> **Task objective**
Which lines hold the word "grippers"? Copy each of them from the material.

> **Data below**
#####

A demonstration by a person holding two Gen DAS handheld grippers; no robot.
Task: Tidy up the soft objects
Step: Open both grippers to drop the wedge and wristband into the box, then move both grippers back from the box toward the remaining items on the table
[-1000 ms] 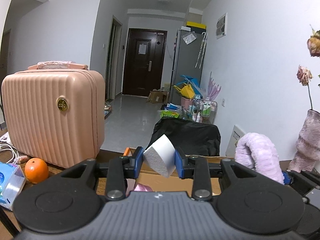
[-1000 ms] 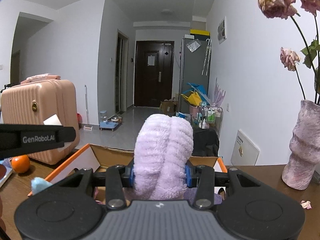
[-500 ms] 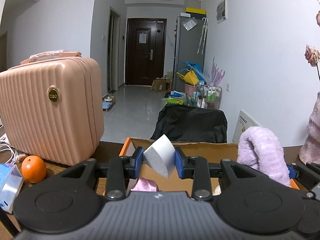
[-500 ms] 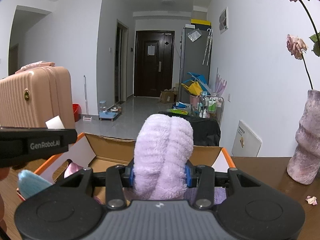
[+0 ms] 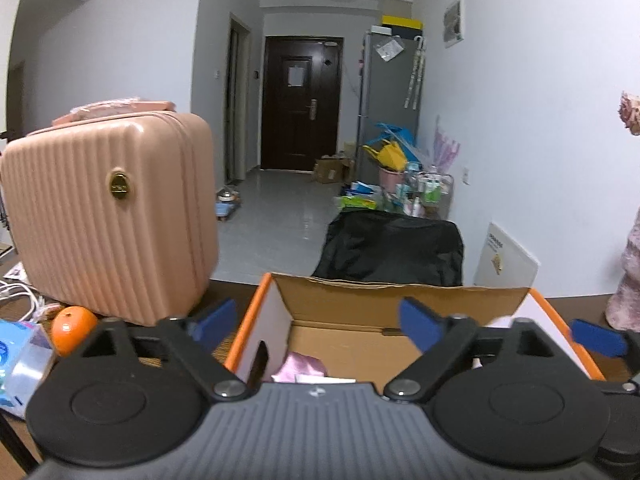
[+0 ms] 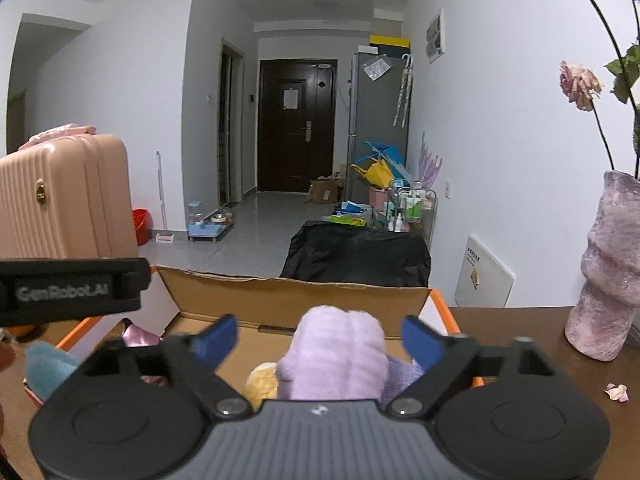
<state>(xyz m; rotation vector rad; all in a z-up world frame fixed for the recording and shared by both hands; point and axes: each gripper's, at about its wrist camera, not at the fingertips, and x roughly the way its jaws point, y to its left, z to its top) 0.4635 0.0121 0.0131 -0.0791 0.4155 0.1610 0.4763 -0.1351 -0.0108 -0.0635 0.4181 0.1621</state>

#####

> **Exercise response**
A demonstration by a person holding two Gen DAS handheld grippers; no robot.
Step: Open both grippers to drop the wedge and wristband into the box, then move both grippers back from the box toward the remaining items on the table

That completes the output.